▶ _WHAT TO WORK ON_
Everything in the listing below must be set down again exactly.

▶ _DATA_

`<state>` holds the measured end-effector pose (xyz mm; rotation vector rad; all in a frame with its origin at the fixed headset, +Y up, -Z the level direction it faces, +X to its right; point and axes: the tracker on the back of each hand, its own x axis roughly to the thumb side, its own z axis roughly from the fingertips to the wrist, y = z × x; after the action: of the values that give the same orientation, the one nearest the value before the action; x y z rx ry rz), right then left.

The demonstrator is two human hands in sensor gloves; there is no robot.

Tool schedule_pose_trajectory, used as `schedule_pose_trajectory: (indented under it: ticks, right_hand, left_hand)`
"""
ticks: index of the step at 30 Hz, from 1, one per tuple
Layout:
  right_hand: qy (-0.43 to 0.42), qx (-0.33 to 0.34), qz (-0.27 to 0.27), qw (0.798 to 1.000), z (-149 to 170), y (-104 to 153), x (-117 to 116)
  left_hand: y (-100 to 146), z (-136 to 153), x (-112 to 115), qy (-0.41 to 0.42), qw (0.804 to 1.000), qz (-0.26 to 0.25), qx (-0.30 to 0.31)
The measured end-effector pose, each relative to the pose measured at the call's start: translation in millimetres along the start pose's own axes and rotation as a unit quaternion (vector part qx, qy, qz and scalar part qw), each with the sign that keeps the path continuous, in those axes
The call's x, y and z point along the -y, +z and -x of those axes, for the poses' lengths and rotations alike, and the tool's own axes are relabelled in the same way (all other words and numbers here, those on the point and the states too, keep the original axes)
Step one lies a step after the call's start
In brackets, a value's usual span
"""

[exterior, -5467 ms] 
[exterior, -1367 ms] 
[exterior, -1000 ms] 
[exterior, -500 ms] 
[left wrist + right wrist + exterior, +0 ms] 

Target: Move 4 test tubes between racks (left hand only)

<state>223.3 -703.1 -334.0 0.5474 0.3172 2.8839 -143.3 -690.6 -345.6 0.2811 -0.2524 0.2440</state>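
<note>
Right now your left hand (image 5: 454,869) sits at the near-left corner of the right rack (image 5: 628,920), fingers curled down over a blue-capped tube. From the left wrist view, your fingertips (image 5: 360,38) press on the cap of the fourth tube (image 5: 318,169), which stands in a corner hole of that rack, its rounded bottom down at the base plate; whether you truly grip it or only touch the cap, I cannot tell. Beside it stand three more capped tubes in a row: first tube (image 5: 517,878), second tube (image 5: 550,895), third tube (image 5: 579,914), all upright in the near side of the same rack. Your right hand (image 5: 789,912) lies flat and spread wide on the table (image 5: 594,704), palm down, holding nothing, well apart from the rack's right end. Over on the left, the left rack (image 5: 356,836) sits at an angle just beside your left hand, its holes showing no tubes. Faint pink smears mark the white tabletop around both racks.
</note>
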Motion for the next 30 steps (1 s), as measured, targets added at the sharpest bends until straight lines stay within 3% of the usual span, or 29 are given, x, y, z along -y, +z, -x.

▶ _WRITTEN ANSWER_
`<state>` holds the measured end-effector pose (xyz mm; rotation vector rad; all in a frame with its origin at the fixed headset, +Y up, -Z the level direction it faces, +X to its right; point and axes: the tracker on the back of each hand, its own x axis roughly to the thumb side, its own z axis roughly from the fingertips to the wrist, y = z × x; after the action: of the values that give the same orientation, the one nearest the value before the action; x y z rx ry rz), right then left.

The demonstrator is two human hands in sensor gloves; there is no robot.

Tool schedule_pose_trajectory, used as `schedule_pose_trajectory: (indented under it: ticks, right_hand, left_hand)`
"""
ticks: index of the step at 30 Hz, from 1, one per tuple
Layout:
  right_hand: qy (-0.43 to 0.42), qx (-0.33 to 0.34), qz (-0.27 to 0.27), qw (0.798 to 1.000), z (-149 to 170), y (-104 to 153), x (-117 to 116)
  left_hand: y (-100 to 146), z (-136 to 153), x (-112 to 115), qy (-0.41 to 0.42), qw (0.804 to 1.000), qz (-0.26 to 0.25), qx (-0.30 to 0.31)
The measured end-effector pose, each relative to the pose measured at the call's start: translation in millimetres along the start pose's own axes and rotation as a unit quaternion (vector part qx, qy, qz and scalar part qw), each with the sign that keeps the path continuous, in those axes
The call's x, y and z point along the -y, +z and -x of those axes, for the poses' lengths and rotations alike, and the tool's own axes are relabelled in the same way (all other words and numbers here, those on the point and the states too, keep the original axes)
Step one lies a step after the call's start
In brackets, a value's usual span
"""

[exterior, -5467 ms] 
[exterior, -1367 ms] 
[exterior, -1000 ms] 
[exterior, -500 ms] 
[left wrist + right wrist + exterior, +0 ms] 

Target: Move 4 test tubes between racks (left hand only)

<state>223.3 -703.1 -334.0 0.5474 0.3172 2.8839 -143.3 -690.6 -345.6 0.2811 -0.2524 0.2440</state>
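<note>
Right now your left hand (image 5: 454,869) sits at the near-left corner of the right rack (image 5: 628,920), fingers curled down over a blue-capped tube. From the left wrist view, your fingertips (image 5: 360,38) press on the cap of the fourth tube (image 5: 318,169), which stands in a corner hole of that rack, its rounded bottom down at the base plate; whether you truly grip it or only touch the cap, I cannot tell. Beside it stand three more capped tubes in a row: first tube (image 5: 517,878), second tube (image 5: 550,895), third tube (image 5: 579,914), all upright in the near side of the same rack. Your right hand (image 5: 789,912) lies flat and spread wide on the table (image 5: 594,704), palm down, holding nothing, well apart from the rack's right end. Over on the left, the left rack (image 5: 356,836) sits at an angle just beside your left hand, its holes showing no tubes. Faint pink smears mark the white tabletop around both racks.
</note>
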Motion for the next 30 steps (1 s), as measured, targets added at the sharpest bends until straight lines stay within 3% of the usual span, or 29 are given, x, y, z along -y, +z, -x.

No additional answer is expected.